## [What is being asked]
Please write out all the data that follows exactly, without the pictures.
★ ★ ★ ★
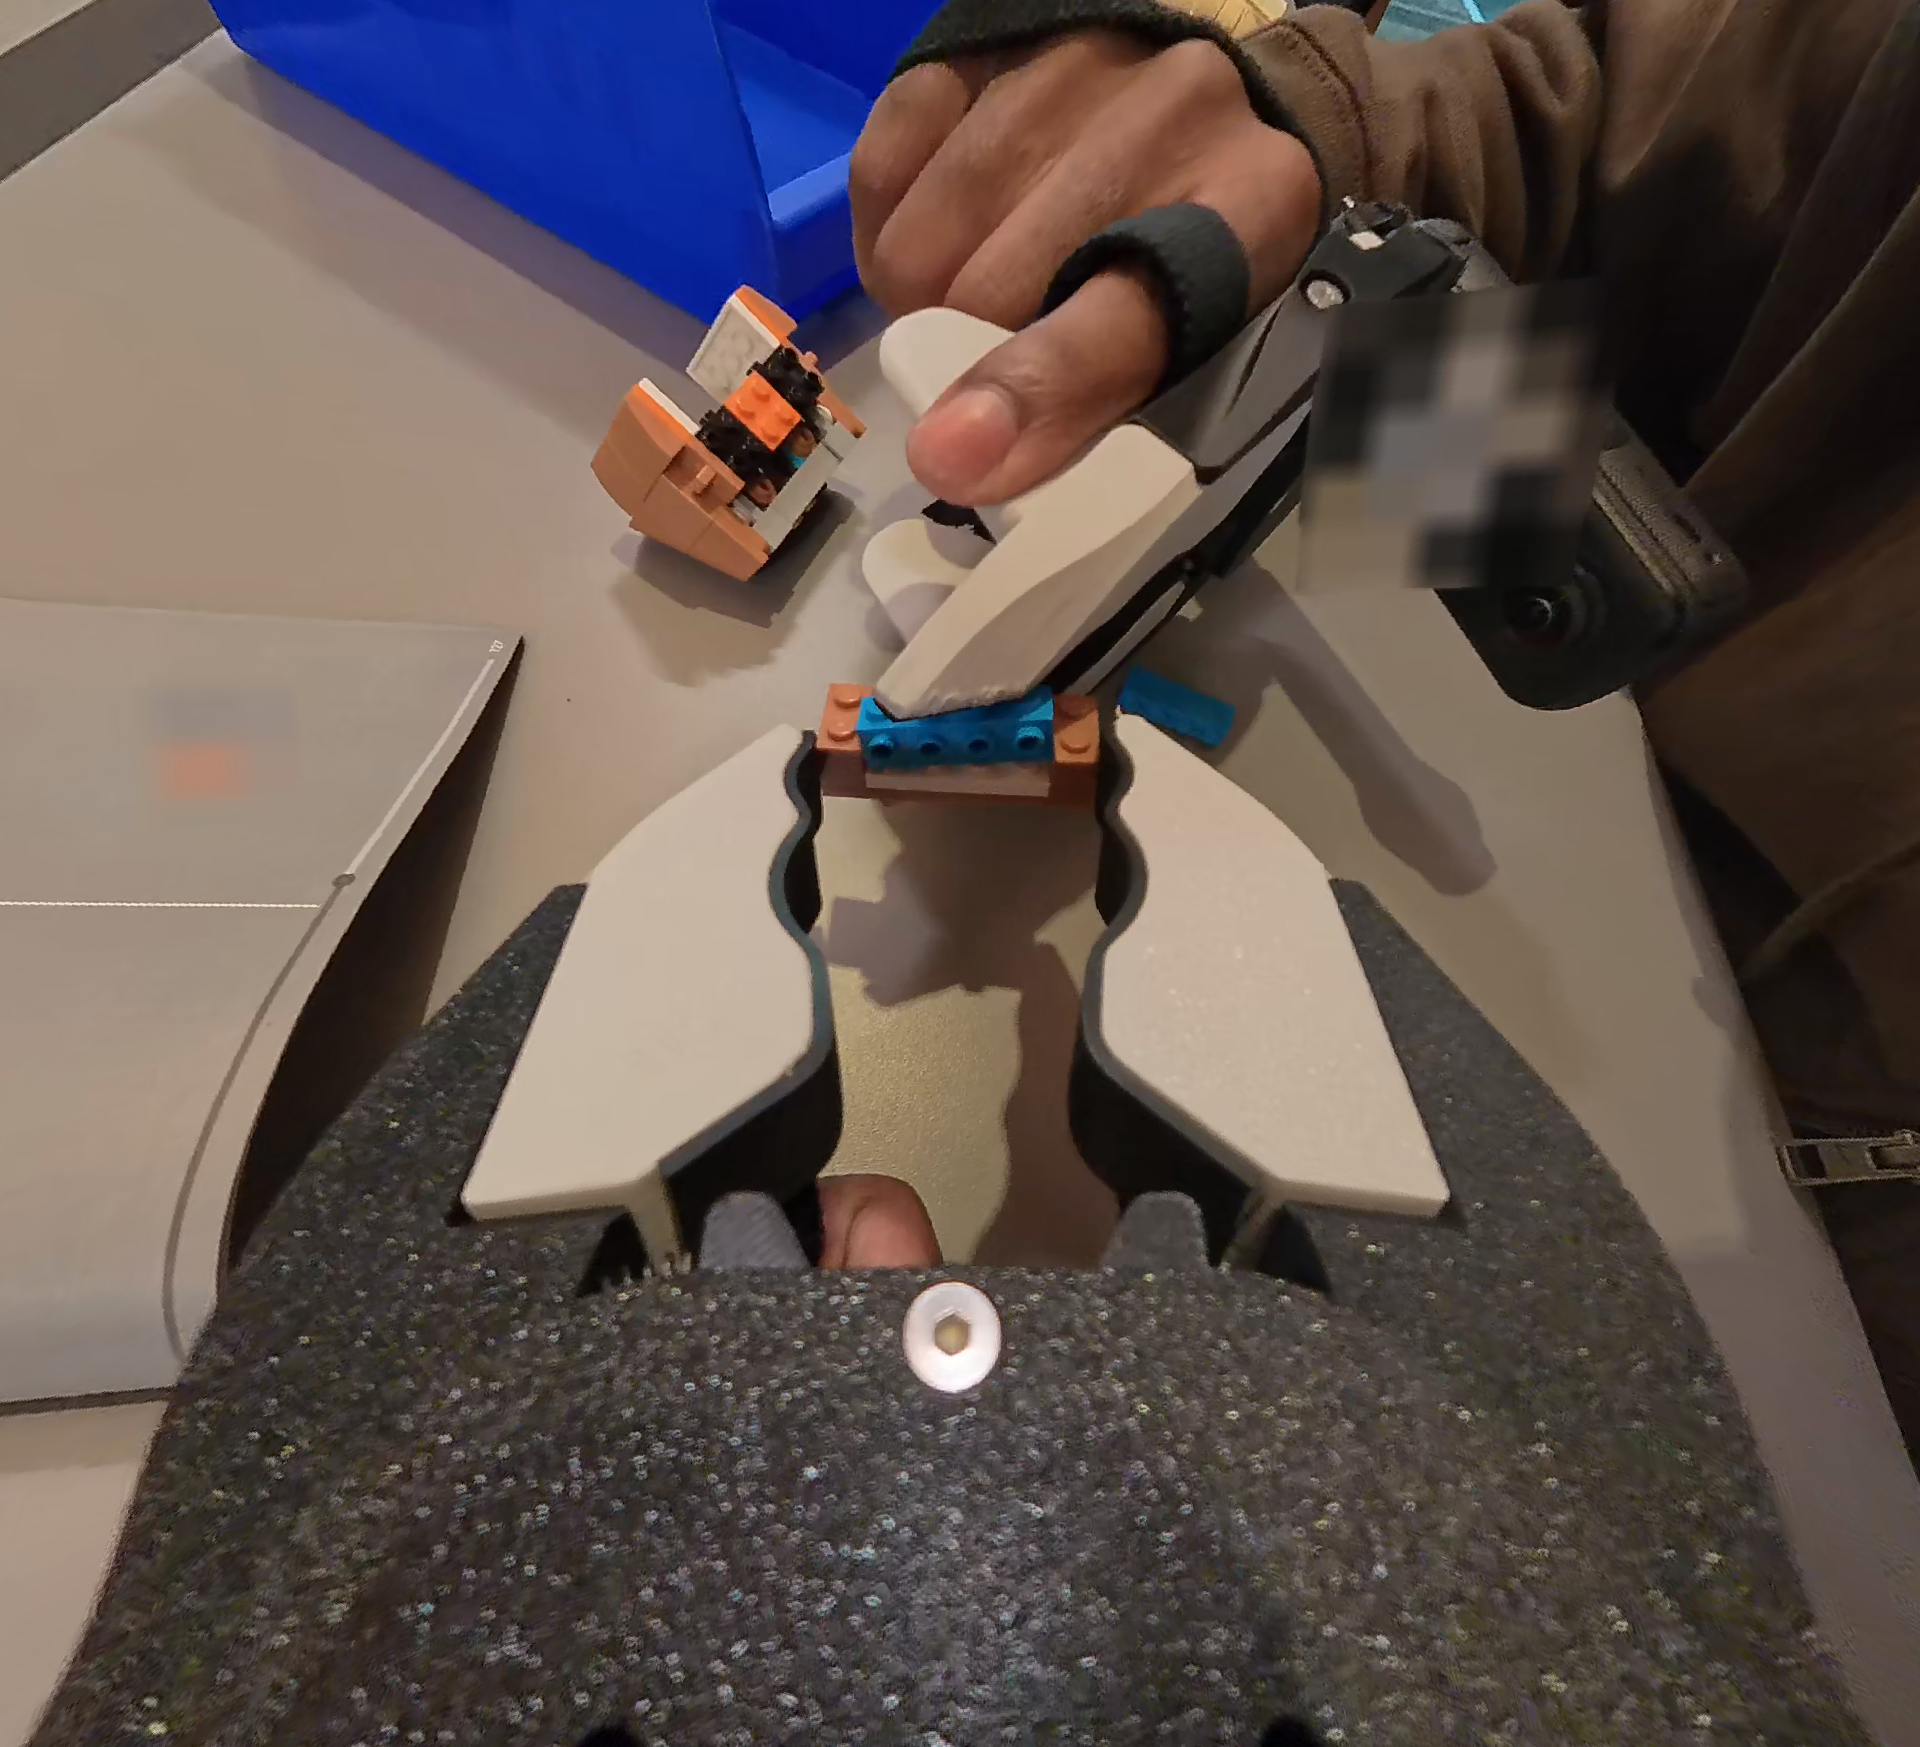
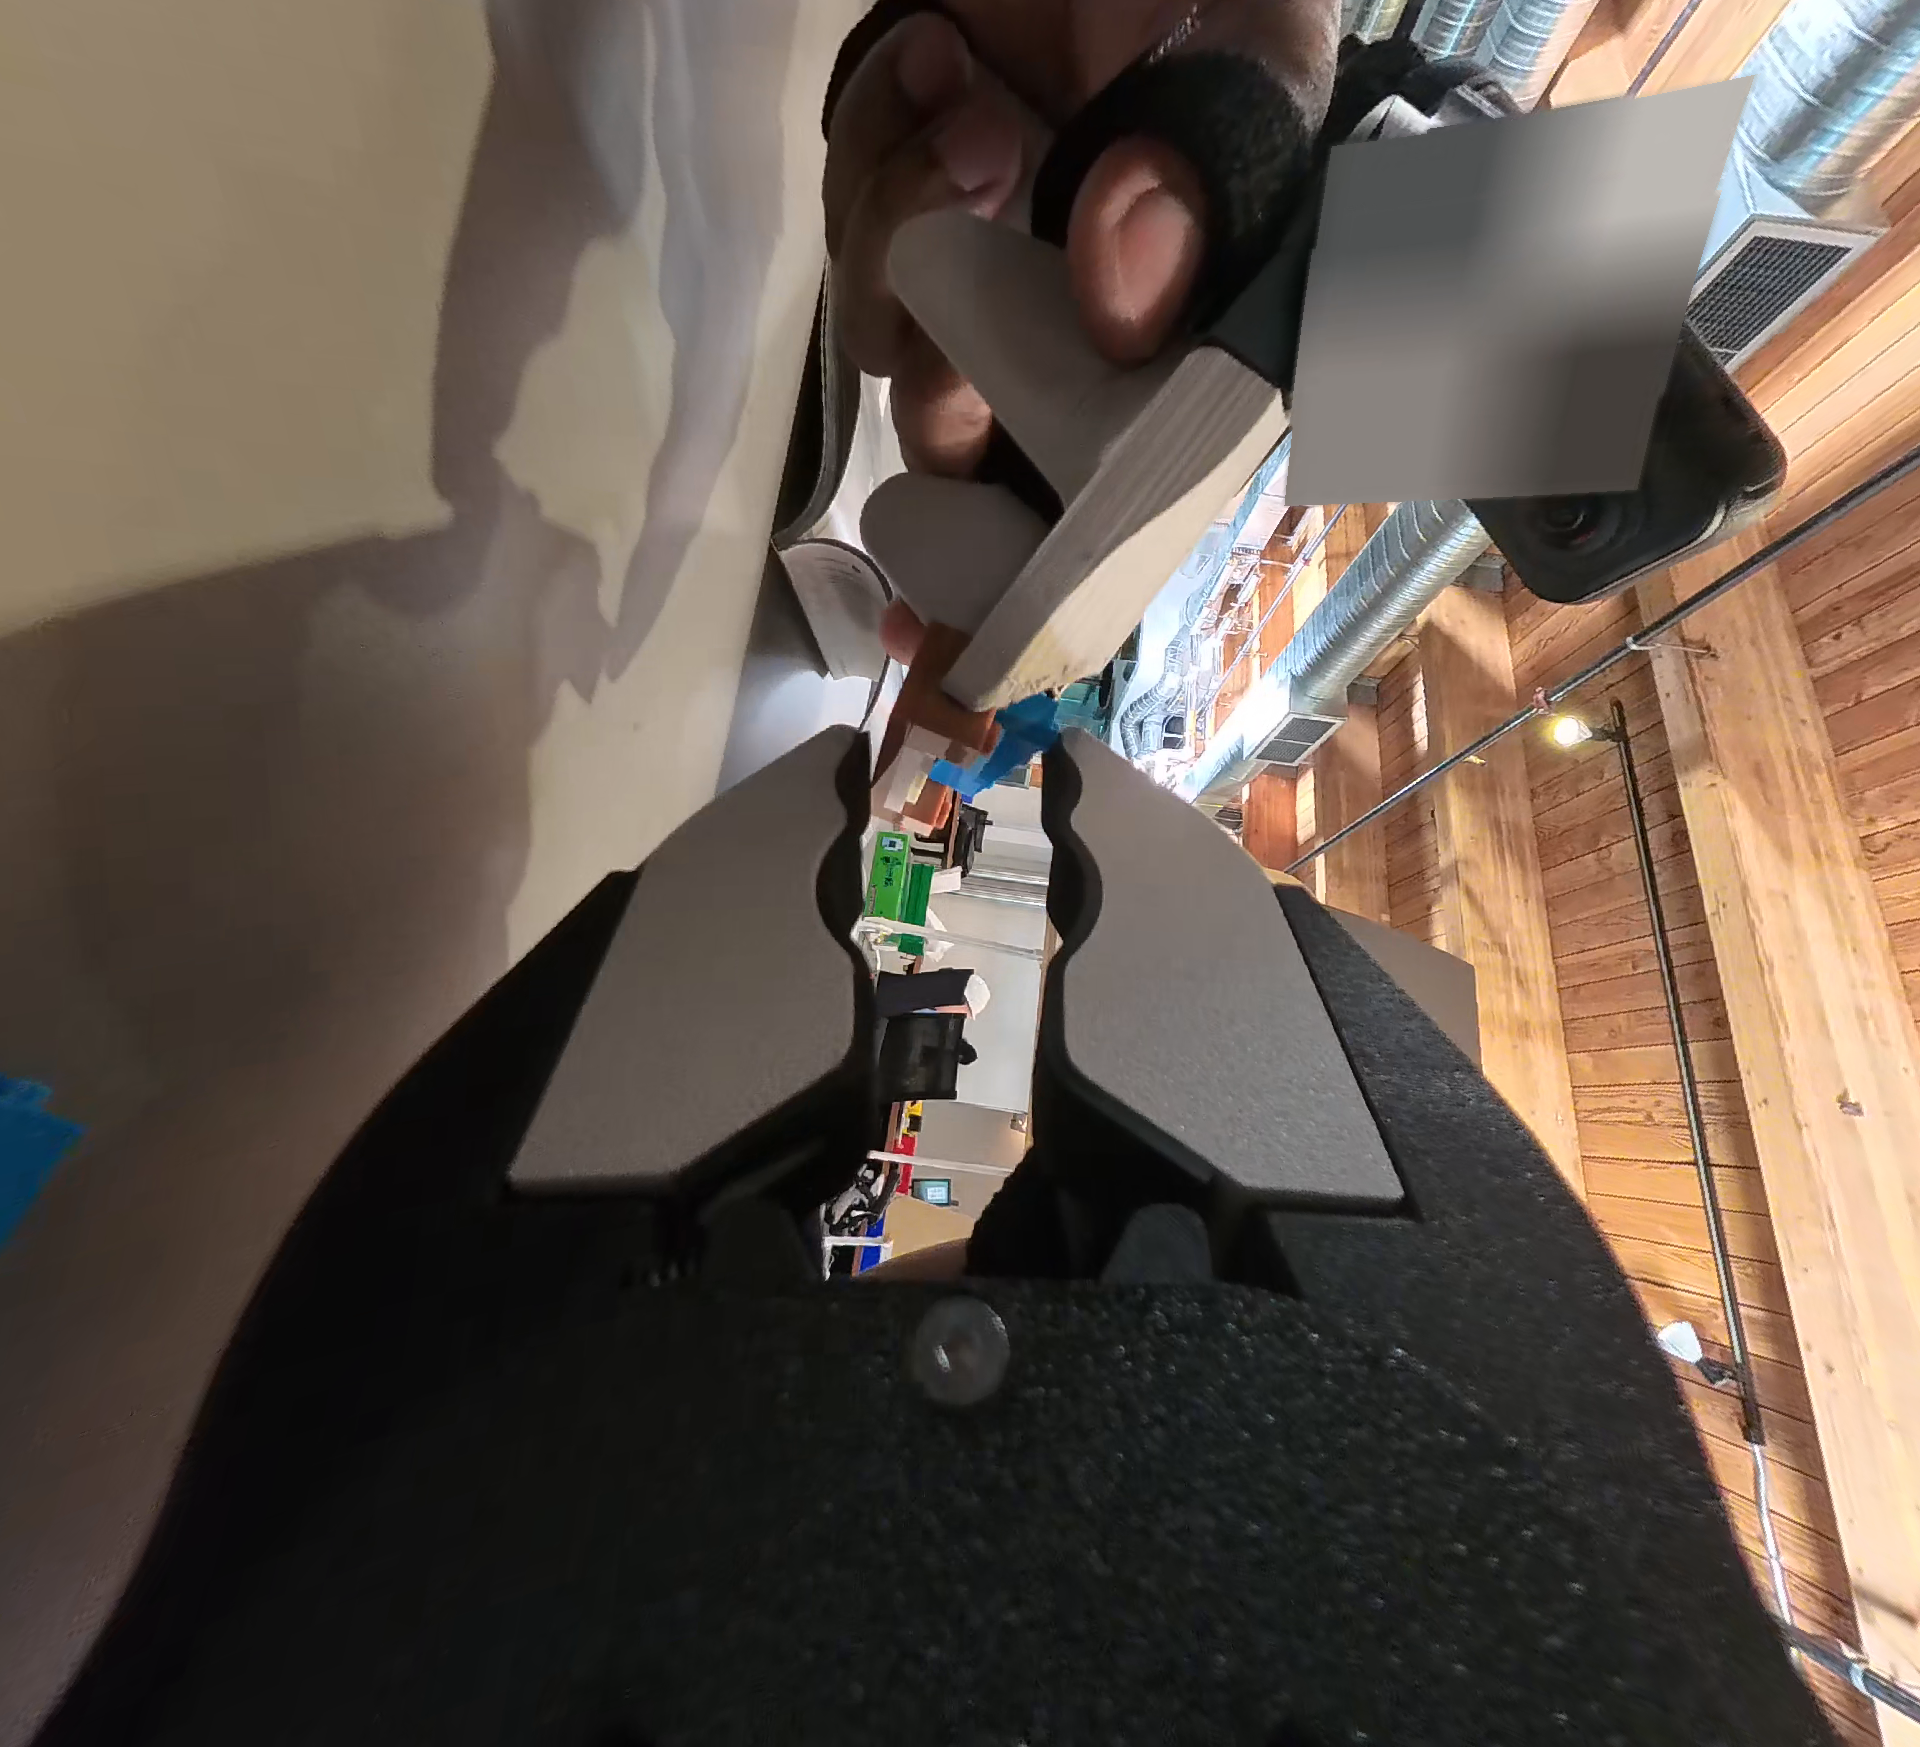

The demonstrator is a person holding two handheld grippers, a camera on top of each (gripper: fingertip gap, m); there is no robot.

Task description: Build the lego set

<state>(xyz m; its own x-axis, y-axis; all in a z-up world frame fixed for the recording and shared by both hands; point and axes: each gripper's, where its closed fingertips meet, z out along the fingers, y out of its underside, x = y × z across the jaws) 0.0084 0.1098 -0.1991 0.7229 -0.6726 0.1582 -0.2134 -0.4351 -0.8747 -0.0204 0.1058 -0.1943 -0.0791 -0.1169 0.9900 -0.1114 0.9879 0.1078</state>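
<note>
Your left gripper (image 1: 958, 767) pinches the brown plate assembly (image 1: 961, 778) crosswise at its fingertips; from the right, your right gripper (image 1: 961, 689) presses the blue brick (image 1: 954, 729) down onto it, whether pinched or not I cannot tell.

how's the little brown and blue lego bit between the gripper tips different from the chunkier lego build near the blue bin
The small build is clamped between the left gripper tips; the big build lies loose on the table. The small build is low and flat, brown with blue on top; the big build is blocky, with black, orange and white parts. The small build sits level; the big build is tilted. Both are mostly brown lego.
</note>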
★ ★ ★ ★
## [Answer to the exercise]
The demonstrator is a person holding two handheld grippers, a camera on top of each (gripper: fingertip gap, m); there is no robot.

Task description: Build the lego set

<state>(xyz m; its own x-axis, y-axis; all in a z-up world frame fixed for the recording and shared by both hands; point and axes: each gripper's, where its closed fingertips meet, z out along the fingers, y out of its underside, x = y × z across the jaws) 0.0084 0.1098 -0.1991 0.7229 -0.6726 0.1582 -0.2134 -0.4351 -0.8747 -0.0204 0.1058 -0.1943 -0.0791 -0.1169 0.9900 -0.1114 0.9879 0.1078</state>
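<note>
Your left gripper (image 1: 958, 767) pinches the brown plate assembly (image 1: 961, 778) crosswise at its fingertips; from the right, your right gripper (image 1: 961, 689) presses the blue brick (image 1: 954, 729) down onto it, whether pinched or not I cannot tell.

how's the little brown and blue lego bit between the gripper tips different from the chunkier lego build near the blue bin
The small build is clamped between the left gripper tips; the big build lies loose on the table. The small build is low and flat, brown with blue on top; the big build is blocky, with black, orange and white parts. The small build sits level; the big build is tilted. Both are mostly brown lego.
</note>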

The exercise was answered in full.